Pharmaceutical companies may also face prosecution for false reporting under the Medicaid Rebate Statute which requires each company whose drugs are reimbursed by state Medicaid programs to pay a quarterly rebate that is related to the volume of each drug reimbursed. The miscalculation of these numbers can constitute fraud.

In addition, the Prescription Drug Marketing Act, administered by the Food and Drug Administration, provides standards for drug marketing. Among them is a requirement that drug samples not intended for resale must be labeled as such and that records are maintained regarding the distribution of free samples. It is considered fraud for a physician to claim reimbursement from federal healthcare programs for drugs that have been obtained free of charge.

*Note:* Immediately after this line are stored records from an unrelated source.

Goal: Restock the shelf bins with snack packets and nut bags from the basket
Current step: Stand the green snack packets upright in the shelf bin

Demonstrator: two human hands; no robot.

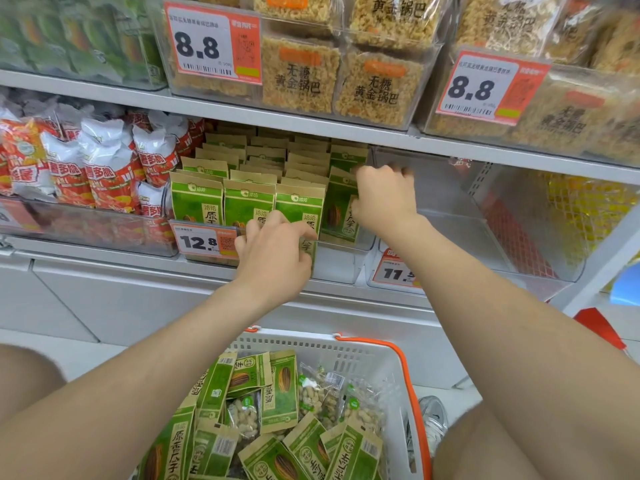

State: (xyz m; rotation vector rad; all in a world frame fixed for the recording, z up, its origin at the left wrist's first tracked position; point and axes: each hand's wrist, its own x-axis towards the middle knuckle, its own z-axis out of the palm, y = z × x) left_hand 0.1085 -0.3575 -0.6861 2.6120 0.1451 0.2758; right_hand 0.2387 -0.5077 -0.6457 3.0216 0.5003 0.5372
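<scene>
- I see the left hand (273,252) at frame centre, fingers curled round a green packet (299,211) at the front of the bin (343,245).
- That packet stands upright, long axis vertical, printed face towards me, top edge up; its lower part is behind the hand at the bin's front lip.
- More green packets (249,206) fill the bin in rows, all upright and facing the same way.
- The right hand (384,197), just right of centre, is over the rightmost column with fingers curled and blurred; I cannot tell whether it grips anything.
- The basket (363,344) sits at the bottom centre, under both forearms. Green packets (280,386) lie in it, tilted every way, with clear nut bags (318,393) among them.
- A 12.8 tag (204,240) hangs on the bin front, left of the left hand.
</scene>
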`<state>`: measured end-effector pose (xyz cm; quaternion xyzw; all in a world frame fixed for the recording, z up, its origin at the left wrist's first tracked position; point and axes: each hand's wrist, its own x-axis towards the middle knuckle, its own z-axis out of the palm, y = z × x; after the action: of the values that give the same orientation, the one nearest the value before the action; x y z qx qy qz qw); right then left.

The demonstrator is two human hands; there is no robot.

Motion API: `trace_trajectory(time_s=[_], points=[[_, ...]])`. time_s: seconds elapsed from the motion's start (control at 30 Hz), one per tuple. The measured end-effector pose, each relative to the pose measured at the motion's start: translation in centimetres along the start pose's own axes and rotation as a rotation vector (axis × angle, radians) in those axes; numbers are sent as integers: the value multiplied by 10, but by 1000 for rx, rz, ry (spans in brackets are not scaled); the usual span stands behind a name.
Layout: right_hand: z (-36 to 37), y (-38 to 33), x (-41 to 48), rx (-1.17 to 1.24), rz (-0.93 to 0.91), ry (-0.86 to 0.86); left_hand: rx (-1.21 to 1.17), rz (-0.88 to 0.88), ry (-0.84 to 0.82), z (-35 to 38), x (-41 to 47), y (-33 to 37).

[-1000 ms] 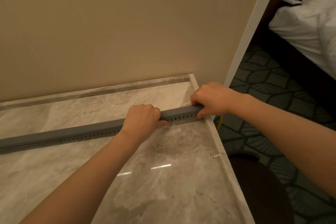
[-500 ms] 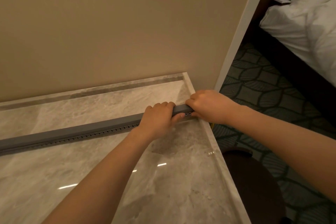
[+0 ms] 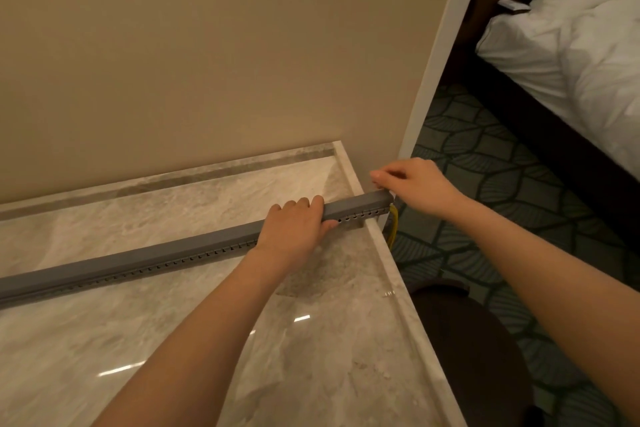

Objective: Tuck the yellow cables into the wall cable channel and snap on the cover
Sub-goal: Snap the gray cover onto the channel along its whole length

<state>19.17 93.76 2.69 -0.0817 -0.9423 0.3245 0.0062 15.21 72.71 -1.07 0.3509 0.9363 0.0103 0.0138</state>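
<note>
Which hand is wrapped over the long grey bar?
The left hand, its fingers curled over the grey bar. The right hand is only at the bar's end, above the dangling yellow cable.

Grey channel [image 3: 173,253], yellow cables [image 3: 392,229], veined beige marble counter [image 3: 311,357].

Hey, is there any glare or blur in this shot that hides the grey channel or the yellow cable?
Head view: warm, dim light, slightly soft overall; white glare streaks on the marble countertop sit clear of the cable channel; the yellow cable shows plainly at its right end; a shadow lies under the left hand.
</note>
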Motion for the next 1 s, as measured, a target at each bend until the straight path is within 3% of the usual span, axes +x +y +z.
trace_trajectory(time_s=[0.1,0.17,0.33,0.43,0.53,0.67,0.8,0.87,1.0], points=[[3,19,2,265,302,-96,-10,1,-23,0,2,-1],[8,24,1,386,396,-145,-9,6,-30,-1,2,-2],[23,14,1,329,378,-267,-2,11,-51,-2,2,-2],[29,8,8,377,470,-290,-1,26,-69,-4,1,-2],[23,2,23,241,530,-345,-26,44,-97,-6,1,-3],[24,-17,40,36,470,-421,-62,58,-104,-6,2,-4],[42,-23,38,-335,327,-233,-161,26,-76,-5,2,-3],[43,-18,35,-442,229,-222,-268,-44,-95,-7,5,0],[42,-16,31,-382,208,-203,-440,-224,-196,-12,29,-2]])
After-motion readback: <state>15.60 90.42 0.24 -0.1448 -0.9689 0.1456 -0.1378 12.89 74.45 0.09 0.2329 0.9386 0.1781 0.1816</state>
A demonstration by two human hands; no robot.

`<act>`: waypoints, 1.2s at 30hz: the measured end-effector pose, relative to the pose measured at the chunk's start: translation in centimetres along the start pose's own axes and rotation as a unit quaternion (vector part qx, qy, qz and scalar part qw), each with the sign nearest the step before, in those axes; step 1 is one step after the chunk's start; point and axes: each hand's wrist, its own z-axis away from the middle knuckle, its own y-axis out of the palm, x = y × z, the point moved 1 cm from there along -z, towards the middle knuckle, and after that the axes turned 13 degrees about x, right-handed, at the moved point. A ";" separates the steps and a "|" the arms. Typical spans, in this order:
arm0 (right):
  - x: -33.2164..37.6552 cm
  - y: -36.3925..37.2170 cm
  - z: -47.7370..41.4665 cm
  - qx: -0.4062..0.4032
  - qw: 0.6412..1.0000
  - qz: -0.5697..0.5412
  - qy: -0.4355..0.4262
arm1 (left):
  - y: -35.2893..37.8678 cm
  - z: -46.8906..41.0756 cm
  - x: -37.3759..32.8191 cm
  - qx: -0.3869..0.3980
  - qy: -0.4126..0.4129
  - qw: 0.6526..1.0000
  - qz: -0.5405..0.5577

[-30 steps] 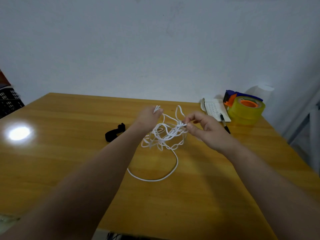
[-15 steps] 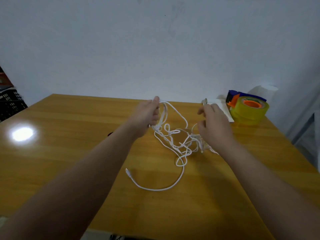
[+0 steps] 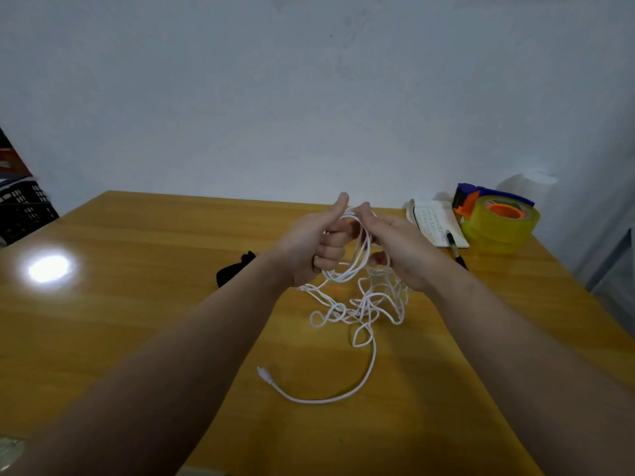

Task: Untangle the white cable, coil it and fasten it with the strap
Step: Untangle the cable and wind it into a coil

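Over at the far left edge, off the table, stands a black crate [image 3: 25, 214]. The wooden table [image 3: 137, 321] shows a bright patch of glare [image 3: 48, 268] on its left part. Further in, a black strap [image 3: 232, 273] lies flat on the wood, partly hidden behind the left forearm, with nothing touching it.

The left hand [image 3: 309, 247] is raised above the middle of the table, thumb pointing up, its fingers curled round a few loops of the white cable [image 3: 357, 309], so it is grasping the cable. Those loops hang in the narrow space between the two hands. The right hand [image 3: 403, 250] sits close beside the left, their fingertips nearly meeting at the top, and its fingers are curled round the same loops, so it is gripping the cable too.

Below the hands the rest of the cable drops in a loose tangle onto the table top. From that tangle one strand sweeps toward the near edge and bends back left, ending in a plug [image 3: 263, 372] that lies on the wood between the forearms.

To the right of the hands a white notebook [image 3: 434, 219] lies near the back edge, with a pen [image 3: 455, 250] at its near corner. Just beside it, at the far right, is a big roll of yellow tape [image 3: 500, 231] with an orange core in a blue dispenser.
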 end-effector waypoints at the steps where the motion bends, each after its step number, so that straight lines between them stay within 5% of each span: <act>1: 0.0 0.1 0.0 -0.010 1.000 -0.008 -0.007 | -0.1 0.0 0.0 -0.017 0.010 0.999 -0.025; 8: -0.5 0.4 0.1 0.005 0.998 -0.021 -0.052 | -1.4 -0.1 0.5 -0.120 0.057 0.984 -0.121; 16: -0.3 0.4 -0.2 -0.074 0.992 0.072 -0.074 | 0.0 0.7 0.0 -0.044 0.011 0.998 0.054; 25: -0.7 -2.3 1.1 0.057 0.991 0.121 -0.027 | -1.4 2.2 -1.4 -0.148 0.123 0.965 0.177; 30: -1.9 -4.0 1.3 -0.065 0.982 0.179 -0.013 | -1.1 2.7 -1.3 -0.096 0.134 0.974 0.153; 36: -2.8 -2.6 -0.3 -0.194 0.882 0.428 0.031 | 1.0 1.9 -0.9 -0.049 0.108 0.981 0.153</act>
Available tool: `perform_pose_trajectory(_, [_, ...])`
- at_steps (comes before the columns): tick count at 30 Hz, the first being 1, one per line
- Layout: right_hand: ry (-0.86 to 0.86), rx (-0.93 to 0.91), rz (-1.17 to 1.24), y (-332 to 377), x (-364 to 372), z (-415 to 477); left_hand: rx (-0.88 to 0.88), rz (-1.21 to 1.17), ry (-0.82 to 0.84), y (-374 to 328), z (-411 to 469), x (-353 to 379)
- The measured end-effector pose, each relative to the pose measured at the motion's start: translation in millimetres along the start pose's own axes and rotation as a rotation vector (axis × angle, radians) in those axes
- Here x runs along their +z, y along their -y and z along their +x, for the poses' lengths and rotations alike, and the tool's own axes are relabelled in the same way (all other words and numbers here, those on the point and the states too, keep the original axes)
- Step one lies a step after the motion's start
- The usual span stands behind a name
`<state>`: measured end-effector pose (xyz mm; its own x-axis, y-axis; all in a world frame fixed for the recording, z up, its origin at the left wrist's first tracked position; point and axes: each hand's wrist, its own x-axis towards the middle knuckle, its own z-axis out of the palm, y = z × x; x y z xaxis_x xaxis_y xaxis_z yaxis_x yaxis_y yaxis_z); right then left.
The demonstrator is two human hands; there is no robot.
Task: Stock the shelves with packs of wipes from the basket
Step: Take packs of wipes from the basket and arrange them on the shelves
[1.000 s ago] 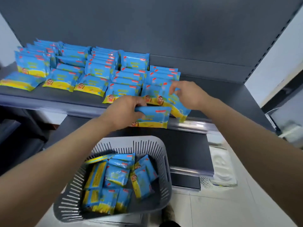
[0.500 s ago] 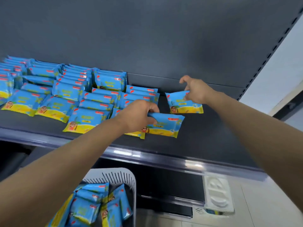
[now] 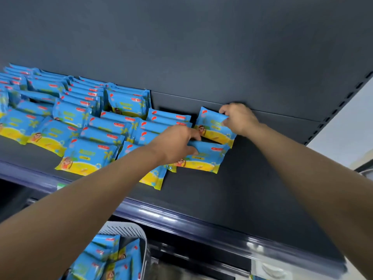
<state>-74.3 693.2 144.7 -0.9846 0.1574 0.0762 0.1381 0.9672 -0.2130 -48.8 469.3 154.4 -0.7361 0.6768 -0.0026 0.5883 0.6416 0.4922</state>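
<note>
Both hands have gone deeper onto the shelf (image 3: 242, 188) since half a second ago. The right hand (image 3: 239, 118) has taken its rear pack (image 3: 212, 126) to the back edge, close to the back panel (image 3: 181, 47), and the left hand (image 3: 173, 145) has brought the front pack (image 3: 205, 156) up just in front of it. Right fingers and thumb pinch the rear pack's upper right corner; left fingers are curled over the front pack's upper left edge, thumb hidden. Both packs sit just right of the stocked rows (image 3: 80, 122), starting a new column, and more packs (image 3: 113, 259) wait in the basket (image 3: 125, 231) below the shelf's front edge. Step in hand looks like placing these two. To do it well, lean the rear pack back like its neighbours, printed face forward, and let go only once it rests. Then tuck the front pack against it, overlapped like the rows. Keep the column's left side tight to the neighbouring one without shoving it. The film probably slides, so release low, not dropped.
</note>
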Motion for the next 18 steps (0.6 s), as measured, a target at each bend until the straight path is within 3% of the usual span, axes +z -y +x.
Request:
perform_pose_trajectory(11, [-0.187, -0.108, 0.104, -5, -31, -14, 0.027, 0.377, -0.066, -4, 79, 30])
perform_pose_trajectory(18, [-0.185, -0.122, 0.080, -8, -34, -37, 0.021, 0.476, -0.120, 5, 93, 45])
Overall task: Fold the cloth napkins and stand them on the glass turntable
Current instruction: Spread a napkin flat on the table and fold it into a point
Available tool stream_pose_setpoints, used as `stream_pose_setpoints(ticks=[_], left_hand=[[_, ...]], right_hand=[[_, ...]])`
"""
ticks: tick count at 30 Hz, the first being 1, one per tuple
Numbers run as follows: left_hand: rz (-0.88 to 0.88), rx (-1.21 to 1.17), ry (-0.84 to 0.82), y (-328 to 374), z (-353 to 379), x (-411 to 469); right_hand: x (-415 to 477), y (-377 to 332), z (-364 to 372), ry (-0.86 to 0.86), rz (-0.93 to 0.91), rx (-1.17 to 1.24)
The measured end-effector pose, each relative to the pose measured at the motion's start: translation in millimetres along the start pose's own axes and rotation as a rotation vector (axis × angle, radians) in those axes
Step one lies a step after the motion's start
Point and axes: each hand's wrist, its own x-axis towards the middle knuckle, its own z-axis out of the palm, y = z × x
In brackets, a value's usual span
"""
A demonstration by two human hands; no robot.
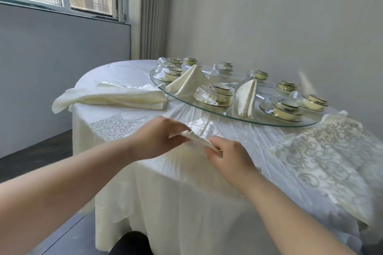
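Closest in, both hands work one cream cloth napkin at the near edge of the round, white-draped desk. The left hand pinches a raised corner of the napkin, and the right hand curls its fingers over the folded edge beside it. Each hand therefore holds the same cloth, with the two hands close together. The rest of the napkin lies on the desk beneath them.

To do this fold well, the edges probably need to be lined up before creasing. The crease should then be pressed flat against the desk so the shape is stiff enough to stand. The cloth looks soft and slippery, so a loose fold would likely slump.

A little farther left, a loose pile of unfolded cream napkins waits on the desk, and a cream scroll-patterned overlay cloth drapes to the right.

Beyond that sits the round clear glass turntable, where two folded napkins already stand. One is a tall cone shape near the front rim and the other is a wider tent behind it to the left. Around them are cream china bowls with dark rims and clear glasses lying on their sides, so any new napkin must go into a gap between them.

No brand, label or writing can be read anywhere.
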Motion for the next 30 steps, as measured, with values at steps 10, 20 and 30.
stream_pose_setpoints(ticks=[10, 20, 30], left_hand=[[-0.192, -0.465, -0.188, 97.9, -105.1, 74.8], [-0.432, -0.729, -0.434, 72.7, -80.7, 119.0], [-0.789, -0.715, -0.577, -41.1, 38.3, 139.2]], right_hand=[[9.1, -77.7, -137.4, -0.024, 0.022, 0.461], [36.8, -39.3, -139.9, -0.238, 0.258, 0.76], [75.6, 72.2, -35.7, -0.285, 0.596, 0.468]])
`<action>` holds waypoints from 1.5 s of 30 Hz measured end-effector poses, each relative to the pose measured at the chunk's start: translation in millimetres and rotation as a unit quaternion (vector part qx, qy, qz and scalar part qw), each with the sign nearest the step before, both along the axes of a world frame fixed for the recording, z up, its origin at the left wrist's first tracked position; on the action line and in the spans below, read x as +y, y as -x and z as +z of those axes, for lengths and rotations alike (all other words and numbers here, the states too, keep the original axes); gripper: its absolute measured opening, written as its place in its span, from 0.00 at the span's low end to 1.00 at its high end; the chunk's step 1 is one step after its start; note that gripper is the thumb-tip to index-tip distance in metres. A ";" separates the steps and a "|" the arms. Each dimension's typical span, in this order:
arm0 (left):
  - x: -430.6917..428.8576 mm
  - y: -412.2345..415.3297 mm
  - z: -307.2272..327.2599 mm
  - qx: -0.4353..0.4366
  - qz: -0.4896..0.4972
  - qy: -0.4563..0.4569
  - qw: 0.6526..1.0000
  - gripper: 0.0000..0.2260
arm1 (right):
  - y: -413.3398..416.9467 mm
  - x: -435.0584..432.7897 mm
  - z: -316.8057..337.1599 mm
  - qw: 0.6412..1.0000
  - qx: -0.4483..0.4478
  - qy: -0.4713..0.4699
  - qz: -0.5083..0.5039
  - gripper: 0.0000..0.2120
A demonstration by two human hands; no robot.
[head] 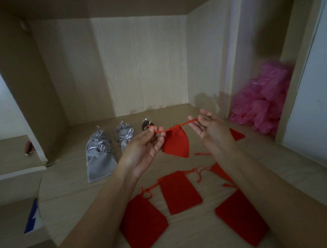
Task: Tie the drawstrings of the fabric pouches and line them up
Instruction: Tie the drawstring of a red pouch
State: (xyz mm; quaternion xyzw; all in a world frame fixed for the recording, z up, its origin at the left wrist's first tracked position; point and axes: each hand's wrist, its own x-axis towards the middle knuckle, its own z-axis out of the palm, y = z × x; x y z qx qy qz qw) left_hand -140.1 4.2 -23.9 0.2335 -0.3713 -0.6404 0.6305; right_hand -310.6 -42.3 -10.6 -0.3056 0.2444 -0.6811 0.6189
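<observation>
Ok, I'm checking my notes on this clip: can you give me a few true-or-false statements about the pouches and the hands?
The left hand and right hand each pinch the drawstring of a red pouch hanging between them. True.
The grey pouches lie to the right of it. False: they lie to its left.
Other red pouches lie flat on the wooden surface. True.
The crumpled plastic at the right is blue. False: it is pink.

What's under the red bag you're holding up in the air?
Under the held red pouch lies the wooden shelf, with a red drawstring lying just to its right. The patch of shelf right behind the pouch is covered.
</observation>
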 end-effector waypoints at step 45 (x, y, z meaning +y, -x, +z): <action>-1.4 -9.9 -5.3 -0.181 0.069 0.068 0.979 0.07 | -5.2 15.9 -6.5 0.877 0.415 0.089 0.224 0.06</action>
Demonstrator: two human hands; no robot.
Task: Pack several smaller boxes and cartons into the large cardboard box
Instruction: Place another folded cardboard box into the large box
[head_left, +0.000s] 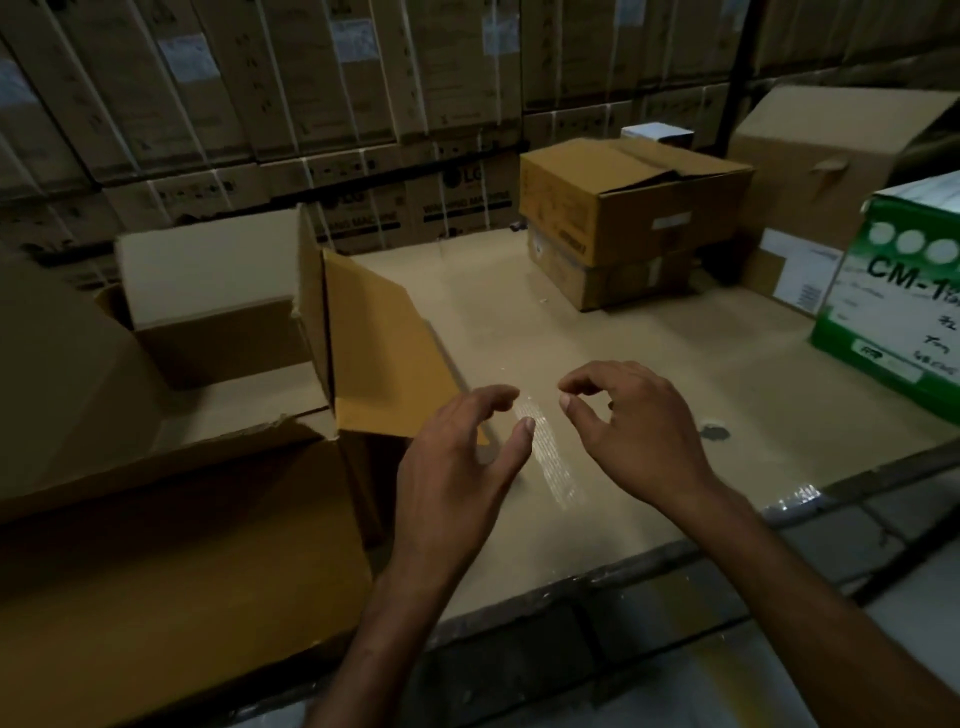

Pharmaceutical company practices are identified in a set of compliance guidelines issued by the Pharmaceutical Research and Manufacturers Association (PhRMA) in 2002. The Office of the Inspector General (OIG) that governs the anti-kickback statutes indicated that the PhRMA guidelines are in line with their own Compliance Program Guidelines for Pharmaceutical Manufacturers.

Amgen says it is limited in its remarks because of the litigation, but it has a "solid" compliance program. "We believe that the allegations are without merit, and we look forward to the opportunity to examine these matters with the states before the Court," a spokesperson said in a statement.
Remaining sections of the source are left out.